I need to convert large UTF-8 strings into ASCII. It should be reversible, and ideally a quick/lightweight algorithm.
How can I do this? I need the source
Any UTF-8 string that is reversibly convertible to ASCII is already ASCII.
UTF-8 can represent any unicode character - ASCII cannot.
If the string is encoded as UTF-8, it's not a string any more. It's binary data, and if you want to represent the binary data as ASCII, you have to format it into a string that can be represented using the limited ASCII character set.
One way is to use base-64 encoding (example in C#):
string original = "asdf";
// encode the string into UTF-8 data:
byte[] encodedUtf8 = Encoding.UTF8.GetBytes(original);
// format the data into base-64:
string base64 = Convert.ToBase64String(encodedUtf8);
If you want the string encoded as ASCII data:
// encode the base-64 string into ASCII data:
byte[] encodedAscii = Encoding.ASCII.GetBytes(base64);
It is impossible to convert an UTF-8 string into ASCII but it is possible to encode Unicode as an ASCII compatible string.
Probably you want to use Punycode - this is already a standard Unicode encoding that encodes all Unicode characters into ASCII. For JavaScript code check this question
Please edit you question title and description in order to prevent others from down-voting it - do not use term conversion, use encoding.

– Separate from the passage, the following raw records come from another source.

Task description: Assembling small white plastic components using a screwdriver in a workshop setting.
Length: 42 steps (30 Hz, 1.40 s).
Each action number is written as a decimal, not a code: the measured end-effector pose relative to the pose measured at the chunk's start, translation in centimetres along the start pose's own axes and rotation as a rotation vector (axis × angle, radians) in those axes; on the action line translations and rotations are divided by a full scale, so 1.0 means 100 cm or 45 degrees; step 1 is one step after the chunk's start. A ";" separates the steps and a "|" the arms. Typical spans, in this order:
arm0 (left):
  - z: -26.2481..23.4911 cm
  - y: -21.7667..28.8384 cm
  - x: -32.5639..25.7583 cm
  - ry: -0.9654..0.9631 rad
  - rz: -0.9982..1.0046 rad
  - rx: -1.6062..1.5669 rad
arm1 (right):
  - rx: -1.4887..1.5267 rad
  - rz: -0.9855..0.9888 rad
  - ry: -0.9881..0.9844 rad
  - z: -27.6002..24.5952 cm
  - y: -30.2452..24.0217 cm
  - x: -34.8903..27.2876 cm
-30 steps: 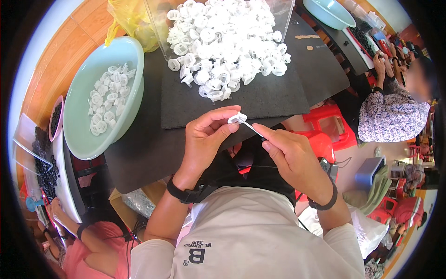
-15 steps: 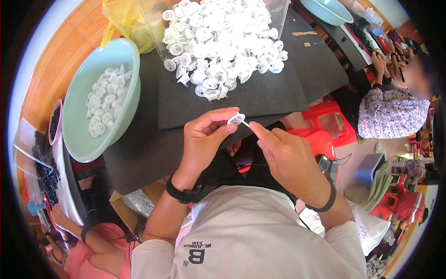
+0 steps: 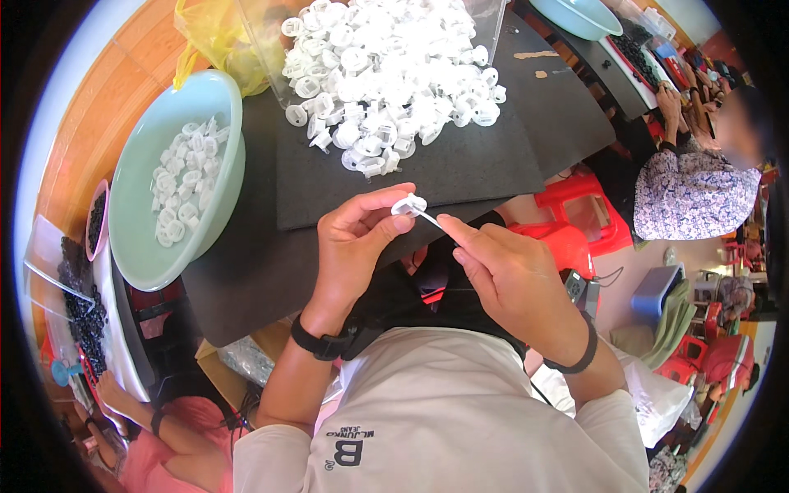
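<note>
My left hand (image 3: 353, 246) pinches a small white plastic cap (image 3: 408, 205) between thumb and fingers, just above the near edge of a dark mat (image 3: 460, 164). My right hand (image 3: 509, 275) holds a thin white stick (image 3: 431, 218) whose tip touches the cap. A big heap of the same white plastic caps (image 3: 394, 74) lies on the mat beyond my hands. To my left stands a pale green bowl (image 3: 136, 238) with several white caps in it.
A yellow plastic bag (image 3: 214, 41) lies behind the bowl. Trays of small black parts (image 3: 82, 312) sit at the far left. Another person in a patterned top (image 3: 690, 197) sits at the right beside red stools (image 3: 575, 214). A second green bowl (image 3: 575, 16) stands far back.
My hands have kept the same grip on the cap and stick. The view has shifted slightly, so the heap and the bowl sit a bit higher in the picture.
</note>
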<state>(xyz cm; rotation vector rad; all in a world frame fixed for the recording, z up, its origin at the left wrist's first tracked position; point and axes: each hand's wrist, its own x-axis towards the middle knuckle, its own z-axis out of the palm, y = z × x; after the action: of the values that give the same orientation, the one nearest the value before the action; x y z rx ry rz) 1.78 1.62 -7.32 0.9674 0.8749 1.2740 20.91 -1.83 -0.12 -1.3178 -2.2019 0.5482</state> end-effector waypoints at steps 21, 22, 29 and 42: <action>-0.001 -0.008 -0.001 -0.019 0.070 0.122 | -0.673 -0.037 -0.220 -0.008 -0.019 0.002; -0.001 -0.008 -0.002 -0.015 0.087 0.150 | -0.694 -0.022 -0.240 -0.008 -0.019 0.003; 0.003 -0.010 0.000 -0.077 0.189 0.306 | -0.432 -0.005 -0.351 -0.012 0.005 0.014; 0.000 0.002 0.003 0.017 -0.026 -0.065 | -0.024 0.018 0.003 -0.004 0.004 0.002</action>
<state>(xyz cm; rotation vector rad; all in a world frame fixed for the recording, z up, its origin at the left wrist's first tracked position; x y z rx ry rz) 1.71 1.96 -7.12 0.9080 0.8567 1.2809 21.29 -1.42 0.03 -1.3438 -2.2027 0.5323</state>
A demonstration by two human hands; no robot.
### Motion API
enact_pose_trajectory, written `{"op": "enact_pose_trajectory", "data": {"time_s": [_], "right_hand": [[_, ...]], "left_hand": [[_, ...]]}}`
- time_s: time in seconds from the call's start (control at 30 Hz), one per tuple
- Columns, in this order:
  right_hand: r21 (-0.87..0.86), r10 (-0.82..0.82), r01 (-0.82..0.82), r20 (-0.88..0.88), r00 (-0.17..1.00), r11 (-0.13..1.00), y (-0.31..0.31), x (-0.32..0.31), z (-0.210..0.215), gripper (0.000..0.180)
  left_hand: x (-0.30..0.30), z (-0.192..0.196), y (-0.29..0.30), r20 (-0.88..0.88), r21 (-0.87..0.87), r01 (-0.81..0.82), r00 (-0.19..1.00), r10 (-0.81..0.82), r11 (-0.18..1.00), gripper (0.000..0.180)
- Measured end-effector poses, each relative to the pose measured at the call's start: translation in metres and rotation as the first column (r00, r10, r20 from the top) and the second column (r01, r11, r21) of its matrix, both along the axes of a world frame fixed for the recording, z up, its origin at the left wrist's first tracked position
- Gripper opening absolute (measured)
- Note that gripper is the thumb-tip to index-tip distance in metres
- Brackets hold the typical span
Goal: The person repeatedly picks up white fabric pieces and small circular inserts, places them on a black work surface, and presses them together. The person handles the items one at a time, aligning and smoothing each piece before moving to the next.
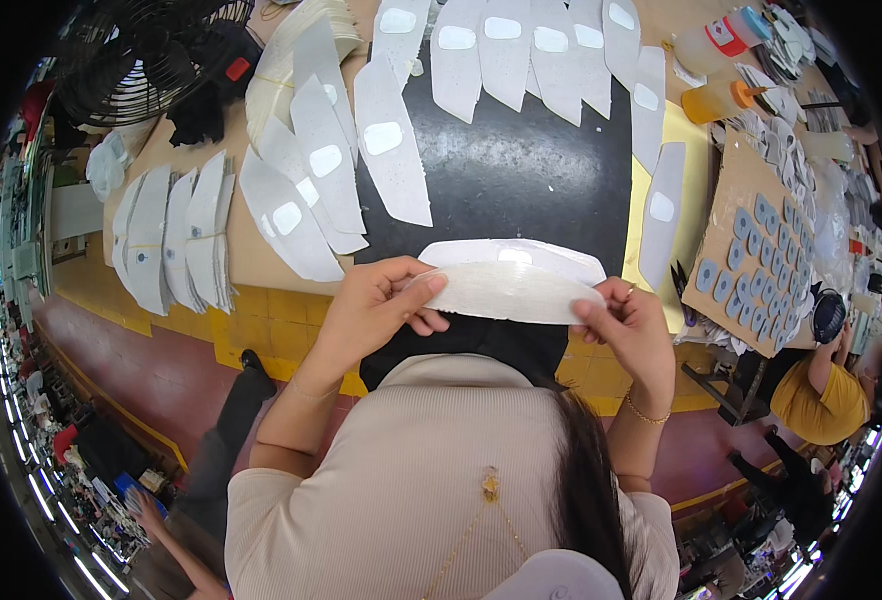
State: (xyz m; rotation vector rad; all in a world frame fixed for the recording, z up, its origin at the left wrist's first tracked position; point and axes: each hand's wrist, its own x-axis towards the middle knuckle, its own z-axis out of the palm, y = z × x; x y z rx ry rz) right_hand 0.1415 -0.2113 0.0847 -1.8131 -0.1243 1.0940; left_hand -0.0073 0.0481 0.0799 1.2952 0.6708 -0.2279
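A curved off-white panel [511, 294] is stretched level between my two hands at the table's near edge. My left hand [386, 305] pinches its left end between thumb and fingers. The right end is gripped by my right hand [629, 328], thumb on the near face. Just beyond it a second pale panel [561, 257] with a white patch shows at the front of the black mat [501, 170]. Whether the two panels touch, I cannot tell. Several similar patched panels [391, 140] lie along the mat's left and far sides.
Bundled panel stacks [151, 240] stand at the left, near a black fan [151, 60]. To the right are a yellow sheet [686, 160], a cardboard sheet with grey pieces [751, 255], a glue bottle with orange contents [716, 102] and a clear bottle [721, 38]. Other people are nearby.
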Motion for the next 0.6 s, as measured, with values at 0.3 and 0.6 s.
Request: {"op": "enact_pose_trajectory", "data": {"time_s": [0.3, 0.6], "right_hand": [[-0.098, -0.081, 0.107, 0.239, 0.968, 0.989, 0.008, -0.004, -0.022, 0.023], [-0.154, -0.054, 0.101, 0.283, 0.958, 0.983, 0.01, -0.004, -0.025, 0.023]], "left_hand": [[0.013, -0.018, 0.005, -0.124, 0.381, 0.164, 0.984, -0.126, 0.91, 0.026], [0.016, -0.022, 0.005, -0.13, 0.388, 0.15, 0.986, -0.107, 0.909, 0.028]]}}
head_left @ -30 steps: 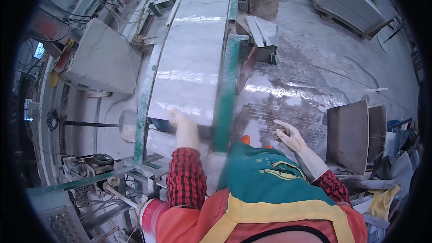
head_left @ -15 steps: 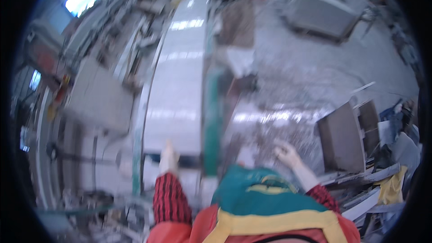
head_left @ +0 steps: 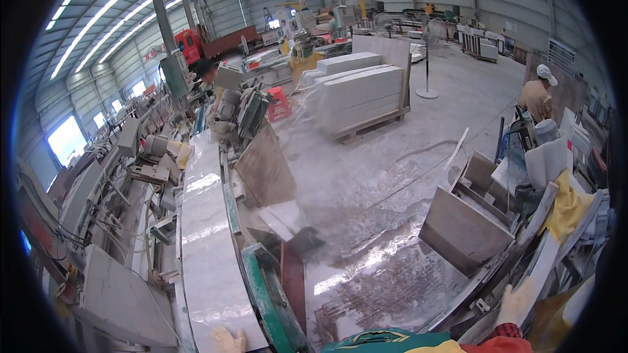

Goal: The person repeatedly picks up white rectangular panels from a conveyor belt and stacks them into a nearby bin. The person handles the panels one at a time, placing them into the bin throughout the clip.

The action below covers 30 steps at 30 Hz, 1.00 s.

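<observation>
The slab (head_left: pixel 206 248) lay long and pale on the green-edged machine bed (head_left: pixel 265 287), running away from the person. The left hand (head_left: pixel 229 340), gloved, rested flat and spread on its near end. The right hand (head_left: pixel 517 301), also gloved, touched stacked boards (head_left: pixel 461 229) to the right; its grip could not be told. Wet floor (head_left: pixel 373 268) lay between.

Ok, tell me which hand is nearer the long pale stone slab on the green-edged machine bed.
Left. The left hand rests on the near end of the stone slab. The right hand is far off to the right, by leaning stone pieces.
</observation>
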Motion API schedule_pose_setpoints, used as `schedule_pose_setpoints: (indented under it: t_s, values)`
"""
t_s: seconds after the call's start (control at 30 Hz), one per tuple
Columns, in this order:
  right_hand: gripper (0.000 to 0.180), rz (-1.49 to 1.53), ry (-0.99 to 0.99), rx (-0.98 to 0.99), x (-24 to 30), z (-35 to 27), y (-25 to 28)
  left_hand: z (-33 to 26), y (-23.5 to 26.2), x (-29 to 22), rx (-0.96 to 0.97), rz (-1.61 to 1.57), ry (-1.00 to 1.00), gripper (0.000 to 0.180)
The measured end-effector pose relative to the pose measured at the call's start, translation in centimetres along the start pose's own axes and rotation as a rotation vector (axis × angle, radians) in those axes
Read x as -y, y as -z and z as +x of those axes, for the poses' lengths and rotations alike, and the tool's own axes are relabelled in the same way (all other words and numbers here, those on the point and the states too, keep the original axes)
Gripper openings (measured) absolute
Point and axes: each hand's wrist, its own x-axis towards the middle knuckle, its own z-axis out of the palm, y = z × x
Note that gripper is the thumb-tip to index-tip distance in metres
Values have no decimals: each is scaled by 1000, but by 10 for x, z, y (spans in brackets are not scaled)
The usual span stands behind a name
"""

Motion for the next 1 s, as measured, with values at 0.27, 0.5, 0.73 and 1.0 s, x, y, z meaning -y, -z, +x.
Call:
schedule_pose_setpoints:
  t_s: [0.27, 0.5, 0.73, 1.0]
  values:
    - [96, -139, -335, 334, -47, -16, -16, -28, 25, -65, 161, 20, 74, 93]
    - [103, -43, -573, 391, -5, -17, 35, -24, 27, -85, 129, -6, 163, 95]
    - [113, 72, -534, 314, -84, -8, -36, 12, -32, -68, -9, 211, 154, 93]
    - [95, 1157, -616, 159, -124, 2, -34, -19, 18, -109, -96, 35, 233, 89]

Here is a function to convert UTF8 accents to ASCII Accents (àéèî etc) If there is an accent in the string it's converted to %239 for exemple Then on the other side, I parse the string and I know when there is an accent and what is the ASCII char.
I used it in a javascript software to send data to a microcontroller that works in ASCII.
convertUtf8ToAscii = function (str) {
var asciiStr = "";
var refTable = { // Reference table Unicode vs ASCII
199: 128, 252: 129, 233: 130, 226: 131, 228: 132, 224: 133, 231: 135, 234: 136, 235: 137, 232: 138,
239: 139, 238: 140, 236: 141, 196: 142, 201: 144, 244: 147, 246: 148, 242: 149, 251: 150, 249: 151
};
for(var i = 0; i < str.length; i++){
var ascii = refTable[str.charCodeAt(i)];
if (ascii != undefined)
asciiStr += "%" +ascii;
else
asciiStr += str[i];
}
return asciiStr;
}
Do you want to strip all non ascii chars (slash replace them with '?', etc) or to store Unicode code points in a non unicode system?
First can be done in a loop checking for values > 128 and replacing them.
If you don't want to use "any platform/framework/library" then you will need to write your own encoder. Otherwise I'd just use JQuery's .html();
An implementation of the quote()
function might do what you want.
My version can be found here
You can use eval()
to reverse the encoding:
var foo = 'Hägar';
var quotedFoo = quote(foo);
var unquotedFoo = eval(quotedFoo);
alert(foo === unquotedFoo);